“A arte tem valia, porque nos tira de aqui”
a função criativa da perda e da finitude na obra de Fernando Pessoa
Lélia Parreira Duarte (UFMG)
Procuro demonstrar, na obra de Fernando Pessoa, a função criativa da perda e da finitude, com o
auxílio de Nietzsche – que fala do disfarce, da mentira, da representação, da máscara e do jogo
teatral com que o homem foge da humilhação de seu não saber e do desmascaramento de suas ilusões
(ou das consequências negativas de sua perda).
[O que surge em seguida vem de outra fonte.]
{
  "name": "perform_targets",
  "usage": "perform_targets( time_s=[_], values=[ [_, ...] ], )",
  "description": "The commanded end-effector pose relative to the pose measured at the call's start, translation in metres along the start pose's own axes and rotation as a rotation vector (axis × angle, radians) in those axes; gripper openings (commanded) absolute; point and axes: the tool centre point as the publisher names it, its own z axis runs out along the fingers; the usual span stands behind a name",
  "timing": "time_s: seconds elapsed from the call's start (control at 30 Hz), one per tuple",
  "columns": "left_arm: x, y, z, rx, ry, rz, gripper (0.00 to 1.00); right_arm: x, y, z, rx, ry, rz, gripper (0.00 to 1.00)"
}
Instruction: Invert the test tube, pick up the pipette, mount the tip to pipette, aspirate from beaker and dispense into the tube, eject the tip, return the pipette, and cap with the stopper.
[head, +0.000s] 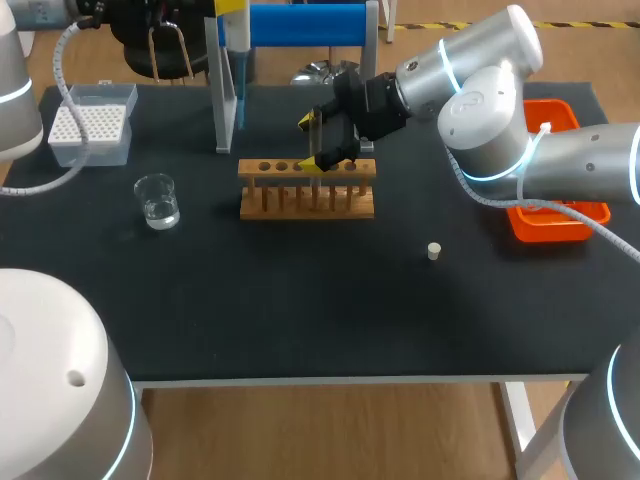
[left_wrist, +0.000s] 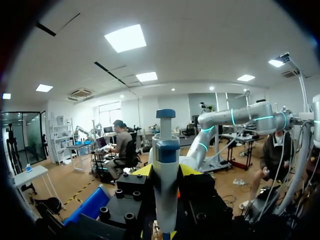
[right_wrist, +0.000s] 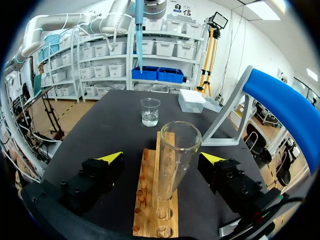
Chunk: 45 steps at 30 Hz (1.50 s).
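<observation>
Test tube stands in rack between spread fingers, untouched

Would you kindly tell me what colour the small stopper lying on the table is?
The stopper is off-white; the head view shows it best.

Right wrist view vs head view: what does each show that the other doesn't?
Right wrist only: the test tube, upright and mouth up in the rack, between the fingers of the open right pincer, which do not touch it. Head only: the stopper on the table and the orange tray. Both: rack, beaker, tip box.
</observation>
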Motion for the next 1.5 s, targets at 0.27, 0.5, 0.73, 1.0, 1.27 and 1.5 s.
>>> perform_targets(
  time_s=[0.27, 0.5, 0.73, 1.0, 1.27, 1.5],
  values=[
    [-0.012, -0.013, 0.055, 0.016, 0.104, -0.004, 0.0, 0.0, 0.0, -0.001, 0.001, 0.001, 0.001, 1.0],
    [-0.017, -0.021, 0.073, 0.031, 0.138, 0.013, 0.0, 0.0, 0.0, -0.001, 0.001, 0.001, 0.001, 1.0],
    [-0.021, -0.02, 0.084, 0.039, 0.154, 0.001, 0.0, 0.0, 0.0, -0.001, 0.001, 0.001, 0.001, 1.0],
    [-0.025, -0.016, 0.089, 0.054, 0.162, -0.007, 0.0, 0.0, 0.0, -0.001, 0.001, 0.001, 0.001, 1.0],
    [-0.028, -0.013, 0.09, 0.061, 0.165, -0.008, 0.0, 0.0, 0.0, -0.001, 0.001, 0.001, 0.001, 1.0],
    [-0.031, -0.01, 0.092, 0.065, 0.17, -0.009, 0.0, 0.0, 0.0, -0.001, 0.001, 0.001, 0.001, 1.0]
  ],
)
Ajudam-me também Freud – para quem a ilusão torna
a vida (e especialmente o medo da morte) mais fácil para nós. (Freud, 1974, p. 339) – e outros
teóricos para quem a literatura seria canto de sereia, promessa enigmática que não teria chances
de acabar bem (Blanchot), ou que creem que a linguagem tem como função apenas o anúncio da
finitude, sendo o seu fingimento fundamental para o equilíbrio da vida (Agamben). Ou então que
veem no poeta não quem sabe instrumentalizar o idioma, “e sim aquele que se mostra apto a
desembaraçar-se do uso corrente do idioma” (Kovadloff). A conclusão é de que, para esses
teóricos, assim como para Fernando Pessoa, a literatura é potência, processo, comunicação,
fingimento, trapaça salutar de quem procura enganar a morte com a elaboração de uma linguagem
que se sabe impotente para superar a negatividade. Numa produção cuja vida está, porém,
justamente na máscara, nesse logro magnífico que permite ouvir a língua fora do poder.